Previous observational studies have suggested that the inflammatory regulator Regnase-1 is a potential target to indirectly overcome the effects of T-cell depletion by causing excessive inflammation when T cells are destroyed, allowing them to recover to generate an anti-tumor response. The team speculated that inhibiting another related but independent regulator of inflammation, Roquin-1, may further promote an anti-tumor response.
The team studied two clinical-stage T-cell therapies, mesCAR-T, a CAR-T cell therapy targeting mesothelin, and NYESO TCR-T, a TCR-T therapy targeting human esophageal squamous epithelial carcinoma antigen 1. Using CRISPR-Cas9 gene editing technology to knock down their Regnase-1 or Roquin-1, respectively, or simultaneously. The CRISPR-Cas9-edited engineered T cells were expanded and entered into a solid tumor mouse model, and the team observed that knockdown of either Regnase-1 or Roquin-1 improved the efficacy of CAR-T or TCR-T. While simultaneous knockdown was able to expand engineered T cells at least 10-fold, it also increased anti-tumor immune activity and engineered T cell lifespan, delivering optimal anti-tumor effects, with Regnase-1 being the main contributor.

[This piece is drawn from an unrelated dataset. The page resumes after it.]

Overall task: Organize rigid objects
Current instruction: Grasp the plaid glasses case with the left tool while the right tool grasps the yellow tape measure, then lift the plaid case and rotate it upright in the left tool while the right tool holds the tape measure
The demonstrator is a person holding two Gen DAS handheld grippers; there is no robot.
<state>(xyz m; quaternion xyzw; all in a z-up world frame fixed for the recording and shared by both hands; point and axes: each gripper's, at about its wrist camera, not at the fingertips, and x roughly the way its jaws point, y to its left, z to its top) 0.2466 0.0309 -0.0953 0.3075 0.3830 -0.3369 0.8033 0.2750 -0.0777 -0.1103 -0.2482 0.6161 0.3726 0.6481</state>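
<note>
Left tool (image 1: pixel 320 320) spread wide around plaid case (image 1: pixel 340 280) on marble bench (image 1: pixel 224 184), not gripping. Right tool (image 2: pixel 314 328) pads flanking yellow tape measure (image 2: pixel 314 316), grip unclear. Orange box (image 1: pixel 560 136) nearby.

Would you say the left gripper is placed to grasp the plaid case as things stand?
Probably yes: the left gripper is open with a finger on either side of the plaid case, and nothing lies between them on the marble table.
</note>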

Restricted expansion of CAR-T cells is often seen in solid tumor therapy, and the ability to make these T cells more effective and help gate massive expansion in large numbers would allow T cell therapies to better attack solid tumors.
David Mai, Ph.D., the first author of the paper, introduced that each of these two inflammatory regulators is involved in limiting the T-cell inflammatory response, and inhibiting them both produces a more potent anti-cancer effect than inhibiting one alone. Based on previous research, this study brings researchers closer to a promising CAR-T cell therapy strategy in the solid tumor setting.
Reference
1. Mai, David, et al. “Combined disruption of T cell inflammatory regulators Regnase-1 and Roquin-1 enhances antitumor activity of engineered human T cells.” Proceedings of the National Academy of Sciences 120.12 (2023): e2218632120.